Bowden is tied sixth in terms of returning players with x amount of 40+ yard plays. Against FBS Power Five teams, Bowden is tied first in explosive plays 40+ yards with Rondale Moore, Alabama wideout Jerry Jeudy and Vanderbilt running back, Ke’Shawn Vaughn; elite company, to say the least. 

No one in college football is more dangerous back deep for punt return than Bowden. Only three players took two punts to the house last season, showing the degree of difficulty in that task. Those players were Greg Dortch from Wake Forest, Isaiah Wright from Temple, and Bowden. Dortch had 25 returns last season, Wright had 19, and Bowden only had five as he was not Kentucky’s starting punt returner. That means 40% of the time Bowden was back deep, he converted it into six points. 

In the best conference in college football, the SEC, Bowden is at the top of a lot of categories amongst returning players. He is in the top three of plays from scrimmage over 30, 40, and 50 yards. He also ranks 7th in yards and 6th in yard per game in returning SEC players. To show Bowden’s true value on the Wildcats team that went 10-3 last season and ended as a top ten football team in the nation; here are Bowden’s stats in wins vs losses from the 2018 season.
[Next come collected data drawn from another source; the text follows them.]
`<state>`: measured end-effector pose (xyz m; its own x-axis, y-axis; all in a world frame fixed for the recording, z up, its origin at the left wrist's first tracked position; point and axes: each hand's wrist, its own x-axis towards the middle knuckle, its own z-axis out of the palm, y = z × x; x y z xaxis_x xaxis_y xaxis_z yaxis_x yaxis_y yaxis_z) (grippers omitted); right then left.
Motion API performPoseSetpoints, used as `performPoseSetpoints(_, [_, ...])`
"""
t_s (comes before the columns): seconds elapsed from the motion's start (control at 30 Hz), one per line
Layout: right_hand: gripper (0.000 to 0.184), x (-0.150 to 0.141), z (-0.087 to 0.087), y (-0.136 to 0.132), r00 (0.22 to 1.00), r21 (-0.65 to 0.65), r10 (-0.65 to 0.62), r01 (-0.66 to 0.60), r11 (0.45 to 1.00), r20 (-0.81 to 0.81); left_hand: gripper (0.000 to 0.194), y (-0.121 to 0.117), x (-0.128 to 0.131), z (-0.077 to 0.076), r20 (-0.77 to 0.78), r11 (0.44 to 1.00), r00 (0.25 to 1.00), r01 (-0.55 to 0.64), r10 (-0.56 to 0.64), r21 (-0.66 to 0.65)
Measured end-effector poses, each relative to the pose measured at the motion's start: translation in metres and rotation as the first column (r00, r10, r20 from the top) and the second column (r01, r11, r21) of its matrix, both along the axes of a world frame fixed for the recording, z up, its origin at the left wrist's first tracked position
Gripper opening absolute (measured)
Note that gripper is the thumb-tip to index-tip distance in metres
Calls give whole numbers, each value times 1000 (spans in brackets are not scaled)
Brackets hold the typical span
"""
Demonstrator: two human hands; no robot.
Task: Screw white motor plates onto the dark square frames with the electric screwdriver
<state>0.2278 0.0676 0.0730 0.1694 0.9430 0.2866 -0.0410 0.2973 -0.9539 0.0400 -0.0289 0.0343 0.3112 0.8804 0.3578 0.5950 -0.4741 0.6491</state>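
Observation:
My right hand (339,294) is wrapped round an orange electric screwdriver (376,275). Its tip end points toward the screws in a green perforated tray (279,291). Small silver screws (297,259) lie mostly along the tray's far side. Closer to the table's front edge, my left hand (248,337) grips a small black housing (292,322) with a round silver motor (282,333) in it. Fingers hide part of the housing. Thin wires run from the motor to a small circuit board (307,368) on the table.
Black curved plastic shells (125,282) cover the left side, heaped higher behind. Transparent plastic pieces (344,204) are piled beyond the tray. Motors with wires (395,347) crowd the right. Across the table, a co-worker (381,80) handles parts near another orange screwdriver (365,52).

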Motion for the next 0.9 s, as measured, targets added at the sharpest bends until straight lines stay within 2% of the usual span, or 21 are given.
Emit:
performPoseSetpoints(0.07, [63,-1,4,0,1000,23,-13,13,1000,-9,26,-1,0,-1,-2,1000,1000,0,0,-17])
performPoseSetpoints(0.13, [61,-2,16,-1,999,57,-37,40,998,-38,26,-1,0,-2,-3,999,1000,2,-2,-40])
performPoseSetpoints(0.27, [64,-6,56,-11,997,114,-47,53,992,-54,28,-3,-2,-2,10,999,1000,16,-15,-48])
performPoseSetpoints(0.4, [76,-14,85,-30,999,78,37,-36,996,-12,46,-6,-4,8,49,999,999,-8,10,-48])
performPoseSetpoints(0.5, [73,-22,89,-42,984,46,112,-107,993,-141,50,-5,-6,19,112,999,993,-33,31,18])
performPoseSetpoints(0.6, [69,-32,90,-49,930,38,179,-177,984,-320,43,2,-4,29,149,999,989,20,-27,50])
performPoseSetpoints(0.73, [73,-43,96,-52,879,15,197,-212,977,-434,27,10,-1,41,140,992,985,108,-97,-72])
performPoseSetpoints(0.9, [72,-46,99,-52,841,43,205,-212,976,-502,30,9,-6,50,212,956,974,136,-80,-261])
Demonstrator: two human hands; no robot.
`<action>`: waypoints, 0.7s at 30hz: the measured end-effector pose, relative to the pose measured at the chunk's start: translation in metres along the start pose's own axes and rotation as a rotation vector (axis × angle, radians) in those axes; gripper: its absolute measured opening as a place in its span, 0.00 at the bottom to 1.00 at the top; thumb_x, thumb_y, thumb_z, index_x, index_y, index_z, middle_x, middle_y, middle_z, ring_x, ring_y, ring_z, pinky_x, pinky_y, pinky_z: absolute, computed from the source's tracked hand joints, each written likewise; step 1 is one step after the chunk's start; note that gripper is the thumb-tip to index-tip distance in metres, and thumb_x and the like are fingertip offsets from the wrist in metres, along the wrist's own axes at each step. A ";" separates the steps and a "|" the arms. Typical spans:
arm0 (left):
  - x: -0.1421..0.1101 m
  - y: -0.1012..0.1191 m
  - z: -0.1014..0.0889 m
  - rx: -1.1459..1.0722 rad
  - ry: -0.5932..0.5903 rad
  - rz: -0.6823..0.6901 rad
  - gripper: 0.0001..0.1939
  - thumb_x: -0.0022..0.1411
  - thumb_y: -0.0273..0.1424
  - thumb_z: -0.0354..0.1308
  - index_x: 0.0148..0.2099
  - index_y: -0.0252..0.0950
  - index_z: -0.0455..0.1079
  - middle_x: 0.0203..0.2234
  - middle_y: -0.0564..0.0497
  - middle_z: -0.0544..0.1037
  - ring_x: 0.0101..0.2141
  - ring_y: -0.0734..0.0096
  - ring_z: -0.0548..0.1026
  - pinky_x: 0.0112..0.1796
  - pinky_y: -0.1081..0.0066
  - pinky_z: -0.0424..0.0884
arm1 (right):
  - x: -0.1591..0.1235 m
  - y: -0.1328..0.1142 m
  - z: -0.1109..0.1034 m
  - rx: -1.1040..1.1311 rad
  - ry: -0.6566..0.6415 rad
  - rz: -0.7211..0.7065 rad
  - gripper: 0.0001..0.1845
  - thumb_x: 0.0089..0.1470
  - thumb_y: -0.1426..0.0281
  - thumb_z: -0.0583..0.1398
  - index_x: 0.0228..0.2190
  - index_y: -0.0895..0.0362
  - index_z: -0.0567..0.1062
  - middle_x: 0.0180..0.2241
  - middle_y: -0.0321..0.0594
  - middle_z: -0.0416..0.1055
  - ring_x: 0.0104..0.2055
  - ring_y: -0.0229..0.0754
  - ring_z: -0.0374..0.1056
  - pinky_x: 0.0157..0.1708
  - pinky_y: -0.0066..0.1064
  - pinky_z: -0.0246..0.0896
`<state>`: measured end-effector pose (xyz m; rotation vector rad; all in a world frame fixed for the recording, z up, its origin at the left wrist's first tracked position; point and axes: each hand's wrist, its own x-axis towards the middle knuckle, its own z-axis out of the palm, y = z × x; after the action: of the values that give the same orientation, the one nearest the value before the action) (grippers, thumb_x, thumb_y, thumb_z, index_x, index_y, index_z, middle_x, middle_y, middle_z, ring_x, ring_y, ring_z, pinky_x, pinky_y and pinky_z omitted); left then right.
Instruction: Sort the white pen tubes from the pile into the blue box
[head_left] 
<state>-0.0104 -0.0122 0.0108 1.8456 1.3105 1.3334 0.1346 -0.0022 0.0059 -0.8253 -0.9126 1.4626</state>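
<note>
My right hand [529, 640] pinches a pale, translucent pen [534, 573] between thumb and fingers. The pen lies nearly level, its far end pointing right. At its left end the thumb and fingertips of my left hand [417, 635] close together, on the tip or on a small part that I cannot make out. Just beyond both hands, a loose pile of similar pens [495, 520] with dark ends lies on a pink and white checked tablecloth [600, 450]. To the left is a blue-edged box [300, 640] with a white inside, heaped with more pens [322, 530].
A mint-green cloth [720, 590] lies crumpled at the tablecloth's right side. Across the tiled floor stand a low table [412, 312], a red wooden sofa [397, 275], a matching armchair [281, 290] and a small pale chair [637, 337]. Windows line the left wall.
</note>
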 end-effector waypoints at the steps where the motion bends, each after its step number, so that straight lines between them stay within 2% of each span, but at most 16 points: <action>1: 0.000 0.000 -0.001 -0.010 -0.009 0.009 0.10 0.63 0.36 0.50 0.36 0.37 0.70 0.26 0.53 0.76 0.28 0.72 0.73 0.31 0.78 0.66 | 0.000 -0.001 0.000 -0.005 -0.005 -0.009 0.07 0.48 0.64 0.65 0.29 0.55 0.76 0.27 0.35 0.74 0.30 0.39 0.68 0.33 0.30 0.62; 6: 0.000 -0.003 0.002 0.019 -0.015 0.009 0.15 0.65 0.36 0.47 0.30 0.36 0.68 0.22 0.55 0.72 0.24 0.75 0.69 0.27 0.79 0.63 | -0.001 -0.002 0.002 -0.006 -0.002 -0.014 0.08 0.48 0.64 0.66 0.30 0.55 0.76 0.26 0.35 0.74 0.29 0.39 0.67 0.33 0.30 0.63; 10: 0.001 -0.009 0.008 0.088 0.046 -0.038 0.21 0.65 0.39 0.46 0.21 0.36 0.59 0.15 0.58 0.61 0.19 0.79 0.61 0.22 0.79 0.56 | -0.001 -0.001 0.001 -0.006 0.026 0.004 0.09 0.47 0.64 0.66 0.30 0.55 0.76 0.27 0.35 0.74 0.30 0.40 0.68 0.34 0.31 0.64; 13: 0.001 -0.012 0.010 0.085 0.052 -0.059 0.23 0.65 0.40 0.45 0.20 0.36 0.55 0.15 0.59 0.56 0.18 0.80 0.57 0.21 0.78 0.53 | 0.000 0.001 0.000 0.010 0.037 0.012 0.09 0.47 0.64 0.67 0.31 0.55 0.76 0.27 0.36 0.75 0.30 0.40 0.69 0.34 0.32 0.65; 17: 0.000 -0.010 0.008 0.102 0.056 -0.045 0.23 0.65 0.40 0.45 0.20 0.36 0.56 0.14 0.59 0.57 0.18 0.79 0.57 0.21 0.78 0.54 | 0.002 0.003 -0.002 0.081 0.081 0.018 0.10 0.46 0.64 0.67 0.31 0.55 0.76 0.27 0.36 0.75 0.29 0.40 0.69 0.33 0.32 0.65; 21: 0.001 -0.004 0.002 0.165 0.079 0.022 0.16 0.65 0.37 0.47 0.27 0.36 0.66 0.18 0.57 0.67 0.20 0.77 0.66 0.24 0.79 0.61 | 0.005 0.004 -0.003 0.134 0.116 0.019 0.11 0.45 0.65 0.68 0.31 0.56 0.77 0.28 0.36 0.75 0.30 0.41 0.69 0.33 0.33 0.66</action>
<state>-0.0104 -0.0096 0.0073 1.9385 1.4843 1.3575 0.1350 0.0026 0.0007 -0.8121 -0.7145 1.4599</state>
In Wins: 52 catches, 581 yards, 4 touchdowns

In Losses: 15 catches, 164 yards, 1 touchdown

Bowden proved to be the X-factor for the Wildcats all of last season. After all, his two punt returns came in two of the biggest wins of the season in clutch moments. Against Mizzou, the Wildcats could find little offense throughout the game, but Bowden’s punt return gave them hope and then he hauled in two catches for 29 yards on the 81-yard game-winning drive. In the Citrus Bowl against Penn State, Bowden scored the first touchdown of the game, setting the tone on a 58-yard punt return to take a 10-0 lead.

This season, Bowden will likely share the spotlight as the primary weapon alongside running back AJ Rose. Coach Gran and company will need to find unique ways to get Bowden the football. I think you could see more of an effort to get the wildcat formation with him right because he could do a lot in the read option scheme with Rose beside him. Snell’s 306 touches from scrimmage will have to be distributed amongst the new stars, Bowden and Rose.

Bowden will be relied upon as a closer, in many ways what Snell was, but to a different degree. With Terry Wilson and Rose, Kentucky has arguably the most explosive big three in the SEC, they will play fast and put on a show. Bowden ceiling is high, he will likely end the year First-Team All-SEC, and he might get more hardware to go along with it. If Kentucky gets back to double digit wins, it will be by a different formula than the duo of Josh Allen and Snell.

Bowden’s combination of speed and strength and his ability to do so many different things on the football field is what makes him special. On top of that, he is doing it all in the SEC. There is not many out there that can bring what Bowden can to the table, and in 2019, one of the most versatile players in the nation is a Kentucky Wildcat.